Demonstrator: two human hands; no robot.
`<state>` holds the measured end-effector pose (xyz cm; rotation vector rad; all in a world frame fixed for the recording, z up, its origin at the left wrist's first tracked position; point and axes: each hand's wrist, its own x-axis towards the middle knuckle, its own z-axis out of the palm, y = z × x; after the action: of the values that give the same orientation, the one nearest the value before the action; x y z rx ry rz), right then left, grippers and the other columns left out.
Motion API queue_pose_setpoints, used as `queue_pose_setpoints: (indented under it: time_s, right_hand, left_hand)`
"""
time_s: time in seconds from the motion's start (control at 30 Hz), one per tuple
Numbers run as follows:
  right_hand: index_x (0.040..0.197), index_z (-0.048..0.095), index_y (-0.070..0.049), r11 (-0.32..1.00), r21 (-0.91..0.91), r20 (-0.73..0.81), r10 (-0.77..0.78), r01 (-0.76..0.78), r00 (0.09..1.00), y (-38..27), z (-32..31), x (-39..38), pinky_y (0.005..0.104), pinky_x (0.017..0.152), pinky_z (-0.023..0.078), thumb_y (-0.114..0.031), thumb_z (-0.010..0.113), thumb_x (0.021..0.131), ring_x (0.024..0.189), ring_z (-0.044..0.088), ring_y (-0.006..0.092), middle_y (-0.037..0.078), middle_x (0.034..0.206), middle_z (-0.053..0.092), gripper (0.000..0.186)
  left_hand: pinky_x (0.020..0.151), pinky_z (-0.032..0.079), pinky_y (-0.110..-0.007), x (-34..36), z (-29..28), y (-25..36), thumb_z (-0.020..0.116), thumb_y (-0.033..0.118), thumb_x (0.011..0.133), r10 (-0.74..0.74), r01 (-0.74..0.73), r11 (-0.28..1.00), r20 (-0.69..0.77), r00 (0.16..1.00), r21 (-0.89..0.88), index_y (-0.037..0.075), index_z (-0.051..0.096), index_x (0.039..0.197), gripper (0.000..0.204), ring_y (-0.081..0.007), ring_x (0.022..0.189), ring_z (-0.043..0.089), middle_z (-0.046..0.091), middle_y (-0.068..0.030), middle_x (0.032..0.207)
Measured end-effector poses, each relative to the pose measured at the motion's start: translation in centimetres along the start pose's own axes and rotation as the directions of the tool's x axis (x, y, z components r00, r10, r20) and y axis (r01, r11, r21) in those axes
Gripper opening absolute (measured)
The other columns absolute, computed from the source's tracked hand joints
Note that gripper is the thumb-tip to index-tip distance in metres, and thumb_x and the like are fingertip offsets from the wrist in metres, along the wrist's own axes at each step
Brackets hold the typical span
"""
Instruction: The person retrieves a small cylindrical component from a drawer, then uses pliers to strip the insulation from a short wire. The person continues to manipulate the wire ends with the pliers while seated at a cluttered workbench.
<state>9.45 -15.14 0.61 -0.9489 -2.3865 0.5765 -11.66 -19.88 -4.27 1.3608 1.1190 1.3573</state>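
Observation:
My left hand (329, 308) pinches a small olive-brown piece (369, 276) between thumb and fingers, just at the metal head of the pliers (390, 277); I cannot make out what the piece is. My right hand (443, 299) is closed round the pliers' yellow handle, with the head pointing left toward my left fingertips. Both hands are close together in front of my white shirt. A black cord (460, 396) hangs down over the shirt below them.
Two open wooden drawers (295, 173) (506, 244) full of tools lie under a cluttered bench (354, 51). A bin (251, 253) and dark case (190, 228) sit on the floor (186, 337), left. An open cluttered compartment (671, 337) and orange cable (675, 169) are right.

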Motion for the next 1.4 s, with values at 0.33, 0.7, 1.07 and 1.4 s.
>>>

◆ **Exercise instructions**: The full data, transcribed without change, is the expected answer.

◆ **Written solution**:
Demonstrator: two human hands; no robot.
`<state>` holds the measured end-effector pose (xyz cm; rotation vector rad; all in a world frame fixed for the recording, z up, its origin at the left wrist's first tracked position; point and axes: each hand's wrist, its own x-axis towards the middle knuckle, its own z-axis out of the palm, y = z × x; after the action: of the values that give the same orientation, the one nearest the value before the action; x y z rx ry rz), right then left, grippers and the other columns left out.
Motion API queue_pose_setpoints, used as `queue_pose_setpoints: (indented under it: time_s, right_hand, left_hand)`
"""
time_s: time in seconds from the motion's start (control at 30 Hz), one per tuple
Numbers run as follows:
  right_hand: index_x (0.040..0.197), index_z (-0.048..0.095), index_y (-0.070..0.049), r11 (-0.32..1.00), r21 (-0.91..0.91), r20 (-0.73..0.81), r10 (-0.77..0.78), r01 (-0.76..0.78), r00 (0.09..1.00), y (-38..27), z (-32..31), x (-39..38), pinky_y (0.005..0.104), pinky_x (0.017..0.152), pinky_z (-0.023..0.078), thumb_y (-0.114..0.031), thumb_z (-0.010..0.113), thumb_x (0.021..0.131), ring_x (0.024..0.189), ring_z (-0.044..0.088), ring_y (-0.006..0.092), middle_y (-0.037..0.078), middle_x (0.034..0.206), middle_z (-0.053..0.092), gripper (0.000..0.186)
  left_hand: pinky_x (0.020..0.151), pinky_z (-0.032..0.079), pinky_y (-0.110..-0.007), x (-34..36), z (-29..28), y (-25..36), thumb_z (-0.020..0.116), thumb_y (-0.033..0.118), thumb_x (0.011..0.133), r10 (-0.74..0.74), r01 (-0.74..0.73), r11 (-0.28..1.00), r20 (-0.69..0.77), r00 (0.16..1.00), r21 (-0.89..0.88), index_y (-0.037..0.075), index_z (-0.051..0.096), index_x (0.039..0.197), gripper (0.000..0.204), ring_y (-0.081..0.007), ring_x (0.022..0.189), ring_z (-0.043..0.089), middle_z (-0.046..0.091), middle_y (-0.068..0.030), middle_x (0.032..0.207)
Measured end-effector poses, each relative to the pose measured at the motion's start: translation in centimetres along the start pose's own axes and rotation as the directions of the tool's x axis (x, y, z components r00, r10, r20) and y axis (r01, r11, r21) in those axes
Gripper opening absolute (measured)
The other columns absolute, computed from the source's tracked hand joints
Note that gripper is the thumb-tip to index-tip distance in metres, and thumb_x and the like are fingertip offsets from the wrist in metres, along the wrist's own axes at each step
Brackets hold the typical span
"""
Instruction: The person retrieves a small cylindrical component from a drawer, then uses pliers to strip the insulation from a short wire. The person continues to manipulate the wire ends with the pliers while seated at a cluttered workbench.
<state>9.45 -15.14 0.61 -0.9489 -2.3865 0.5765 -11.66 -19.88 -4.27 1.3608 1.1190 1.3573</state>
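Observation:
My left hand (329, 308) pinches a small olive-brown piece (369, 276) between thumb and fingers, just at the metal head of the pliers (390, 277); I cannot make out what the piece is. My right hand (443, 299) is closed round the pliers' yellow handle, with the head pointing left toward my left fingertips. Both hands are close together in front of my white shirt. A black cord (460, 396) hangs down over the shirt below them.
Two open wooden drawers (295, 173) (506, 244) full of tools lie under a cluttered bench (354, 51). A bin (251, 253) and dark case (190, 228) sit on the floor (186, 337), left. An open cluttered compartment (671, 337) and orange cable (675, 169) are right.
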
Motion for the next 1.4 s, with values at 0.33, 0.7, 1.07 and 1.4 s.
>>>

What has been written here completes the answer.